Unusual Ampullary Presentation of Pediatric Burkitt Lymphoma: Case Report and Literature Review

Abstract Background: Burkitt lymphoma (BL) is a highly aggressive B-cell non-Hodgkin lymphoma with a predilection for abdominal involvement. Ampullary localization is exceptionally rare and can mimic adenocarcinoma, posing major diagnostic challenges. Case Presentation: We report a 14-year-old boy presenting with abdominal pain, vomiting, jaundice, and melena. Examination revealed pallor, icterus, hepatomegaly, and a palpable epigastric mass. Laboratory evaluation showed anemia, direct hyperbilirubinemia, elevated transaminases, and high lactate dehydrogenase. Computed tomography demonstrated a large retroperitoneal mass encasing major vessels and compressing the biliary tree. Upper gastrointestinal endoscopy revealed an ulcerated ampullary lesion. Histopathology showed a “starry-sky” pattern; immunohistochemistry was positive for CD20, CD10, and c-MYC, with Ki-67 ~ 95%, confirming BL. A Roux-en-Y choledochojejunostomy was performed for biliary decompression, followed by intensive R-CODOX-M/IVAC chemotherapy with CNS prophylaxis.
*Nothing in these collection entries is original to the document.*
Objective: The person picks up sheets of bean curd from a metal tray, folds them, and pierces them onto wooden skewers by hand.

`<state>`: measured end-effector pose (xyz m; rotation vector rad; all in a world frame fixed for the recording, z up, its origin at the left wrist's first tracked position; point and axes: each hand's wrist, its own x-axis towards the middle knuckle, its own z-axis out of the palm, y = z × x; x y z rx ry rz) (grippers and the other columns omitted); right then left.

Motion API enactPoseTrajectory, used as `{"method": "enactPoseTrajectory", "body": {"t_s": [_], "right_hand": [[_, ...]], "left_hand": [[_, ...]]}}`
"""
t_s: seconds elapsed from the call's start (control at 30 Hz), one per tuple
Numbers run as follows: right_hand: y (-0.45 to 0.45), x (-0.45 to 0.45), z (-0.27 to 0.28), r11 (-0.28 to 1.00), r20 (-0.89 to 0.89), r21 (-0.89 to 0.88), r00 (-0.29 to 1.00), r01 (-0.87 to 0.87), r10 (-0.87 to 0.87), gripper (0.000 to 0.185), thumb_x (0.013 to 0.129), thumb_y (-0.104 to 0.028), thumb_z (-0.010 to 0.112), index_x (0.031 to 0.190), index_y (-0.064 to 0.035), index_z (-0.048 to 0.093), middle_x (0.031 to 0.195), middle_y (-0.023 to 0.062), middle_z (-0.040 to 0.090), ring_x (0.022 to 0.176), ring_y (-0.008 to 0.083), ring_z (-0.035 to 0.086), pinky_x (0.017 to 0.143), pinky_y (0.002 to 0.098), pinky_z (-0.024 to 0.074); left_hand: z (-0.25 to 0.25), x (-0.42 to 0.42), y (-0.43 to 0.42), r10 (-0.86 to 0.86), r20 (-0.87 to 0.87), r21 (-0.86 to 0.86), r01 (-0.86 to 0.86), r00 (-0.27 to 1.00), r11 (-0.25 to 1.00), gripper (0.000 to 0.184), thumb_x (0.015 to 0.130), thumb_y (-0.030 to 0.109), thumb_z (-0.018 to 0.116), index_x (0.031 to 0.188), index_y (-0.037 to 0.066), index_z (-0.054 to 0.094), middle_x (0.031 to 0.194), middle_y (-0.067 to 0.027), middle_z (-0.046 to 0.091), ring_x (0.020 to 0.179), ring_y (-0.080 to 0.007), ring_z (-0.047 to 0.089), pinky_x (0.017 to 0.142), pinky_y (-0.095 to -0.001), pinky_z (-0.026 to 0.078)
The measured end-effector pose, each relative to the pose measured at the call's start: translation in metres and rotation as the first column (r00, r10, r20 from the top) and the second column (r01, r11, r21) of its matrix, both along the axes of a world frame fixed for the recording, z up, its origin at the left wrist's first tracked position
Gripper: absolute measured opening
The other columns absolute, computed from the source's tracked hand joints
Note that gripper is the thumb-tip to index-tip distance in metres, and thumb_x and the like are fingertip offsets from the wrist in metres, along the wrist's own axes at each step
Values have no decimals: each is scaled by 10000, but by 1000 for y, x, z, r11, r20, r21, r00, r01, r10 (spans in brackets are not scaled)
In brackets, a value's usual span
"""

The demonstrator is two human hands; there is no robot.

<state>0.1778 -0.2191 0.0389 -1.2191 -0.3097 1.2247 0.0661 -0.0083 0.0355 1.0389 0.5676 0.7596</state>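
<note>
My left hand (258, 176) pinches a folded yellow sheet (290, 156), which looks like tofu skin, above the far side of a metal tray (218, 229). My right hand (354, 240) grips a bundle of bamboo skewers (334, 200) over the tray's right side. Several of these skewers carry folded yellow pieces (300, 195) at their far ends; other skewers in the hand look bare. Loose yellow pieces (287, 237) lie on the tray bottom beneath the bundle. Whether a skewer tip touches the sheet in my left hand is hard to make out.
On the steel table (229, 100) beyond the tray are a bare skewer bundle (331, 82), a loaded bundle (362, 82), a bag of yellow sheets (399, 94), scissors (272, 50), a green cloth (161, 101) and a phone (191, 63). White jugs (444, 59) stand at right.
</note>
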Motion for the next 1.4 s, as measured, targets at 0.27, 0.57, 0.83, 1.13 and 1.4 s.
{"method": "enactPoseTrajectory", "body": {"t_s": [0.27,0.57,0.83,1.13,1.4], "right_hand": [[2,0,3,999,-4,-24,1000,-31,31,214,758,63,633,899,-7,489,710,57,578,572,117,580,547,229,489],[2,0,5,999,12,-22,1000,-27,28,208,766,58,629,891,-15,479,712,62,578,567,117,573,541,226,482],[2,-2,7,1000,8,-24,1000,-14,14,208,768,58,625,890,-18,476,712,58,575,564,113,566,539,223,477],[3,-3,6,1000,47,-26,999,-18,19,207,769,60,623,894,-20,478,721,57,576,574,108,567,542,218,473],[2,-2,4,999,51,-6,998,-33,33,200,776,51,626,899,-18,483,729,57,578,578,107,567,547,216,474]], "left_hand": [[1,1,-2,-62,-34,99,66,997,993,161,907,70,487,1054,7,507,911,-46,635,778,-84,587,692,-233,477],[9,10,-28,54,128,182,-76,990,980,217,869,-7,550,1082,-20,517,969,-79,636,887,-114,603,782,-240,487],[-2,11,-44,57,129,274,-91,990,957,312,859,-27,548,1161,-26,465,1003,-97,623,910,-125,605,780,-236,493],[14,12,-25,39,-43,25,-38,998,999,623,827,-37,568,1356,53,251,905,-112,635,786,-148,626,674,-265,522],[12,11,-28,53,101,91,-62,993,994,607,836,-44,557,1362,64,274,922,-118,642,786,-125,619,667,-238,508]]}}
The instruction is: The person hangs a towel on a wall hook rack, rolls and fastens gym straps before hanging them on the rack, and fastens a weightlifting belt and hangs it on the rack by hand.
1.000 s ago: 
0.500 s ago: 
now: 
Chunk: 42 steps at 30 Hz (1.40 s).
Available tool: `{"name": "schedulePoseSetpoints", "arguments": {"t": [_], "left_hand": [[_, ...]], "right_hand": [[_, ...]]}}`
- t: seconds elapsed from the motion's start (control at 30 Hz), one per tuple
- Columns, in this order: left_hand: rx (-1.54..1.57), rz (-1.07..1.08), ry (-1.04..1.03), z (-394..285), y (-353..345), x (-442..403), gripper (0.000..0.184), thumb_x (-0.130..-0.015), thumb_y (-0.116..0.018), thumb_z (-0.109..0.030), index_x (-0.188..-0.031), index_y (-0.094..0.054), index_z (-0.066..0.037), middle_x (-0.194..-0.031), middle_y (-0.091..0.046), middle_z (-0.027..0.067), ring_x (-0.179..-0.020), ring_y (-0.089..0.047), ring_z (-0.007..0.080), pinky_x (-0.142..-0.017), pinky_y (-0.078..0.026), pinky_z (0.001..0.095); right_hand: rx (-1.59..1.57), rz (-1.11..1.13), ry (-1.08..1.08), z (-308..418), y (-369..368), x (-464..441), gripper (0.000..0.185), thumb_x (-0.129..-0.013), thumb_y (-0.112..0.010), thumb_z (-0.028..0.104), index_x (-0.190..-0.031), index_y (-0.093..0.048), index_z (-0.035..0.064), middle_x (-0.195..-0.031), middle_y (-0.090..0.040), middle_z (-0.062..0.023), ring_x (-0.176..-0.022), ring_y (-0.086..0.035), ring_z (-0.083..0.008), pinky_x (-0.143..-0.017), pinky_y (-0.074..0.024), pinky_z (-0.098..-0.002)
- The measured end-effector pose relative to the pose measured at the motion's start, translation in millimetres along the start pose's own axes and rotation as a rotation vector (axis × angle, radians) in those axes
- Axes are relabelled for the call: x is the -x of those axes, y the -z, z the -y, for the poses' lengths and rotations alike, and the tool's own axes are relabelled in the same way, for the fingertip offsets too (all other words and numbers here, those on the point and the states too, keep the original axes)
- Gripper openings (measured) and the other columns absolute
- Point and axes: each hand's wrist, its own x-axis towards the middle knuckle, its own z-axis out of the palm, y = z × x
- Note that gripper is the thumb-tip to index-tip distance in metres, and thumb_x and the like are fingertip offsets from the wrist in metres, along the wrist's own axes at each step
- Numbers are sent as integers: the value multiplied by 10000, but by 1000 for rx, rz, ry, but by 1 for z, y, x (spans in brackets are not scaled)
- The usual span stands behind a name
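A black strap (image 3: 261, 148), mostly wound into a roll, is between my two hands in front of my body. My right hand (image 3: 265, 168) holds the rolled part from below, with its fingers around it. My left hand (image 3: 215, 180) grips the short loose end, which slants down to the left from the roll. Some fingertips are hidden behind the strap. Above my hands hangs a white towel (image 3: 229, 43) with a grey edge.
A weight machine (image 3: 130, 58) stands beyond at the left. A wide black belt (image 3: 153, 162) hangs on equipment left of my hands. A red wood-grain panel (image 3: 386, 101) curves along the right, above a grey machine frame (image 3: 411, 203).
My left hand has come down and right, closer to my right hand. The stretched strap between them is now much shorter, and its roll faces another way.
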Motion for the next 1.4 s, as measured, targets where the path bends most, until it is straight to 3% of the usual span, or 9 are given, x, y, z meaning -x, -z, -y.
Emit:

Discussion: Ampullary BL is exceedingly uncommon in children and may be mistaken for carcinoma. Multidisciplinary management with early biopsy, biliary decompression, and timely initiation of intensive chemo-immunotherapy is essential. Conclusion: This case highlights an unusual pediatric presentation of BL and underscores the importance of considering lymphoma in ampullary masses to enable prompt treatment and improved outcomes.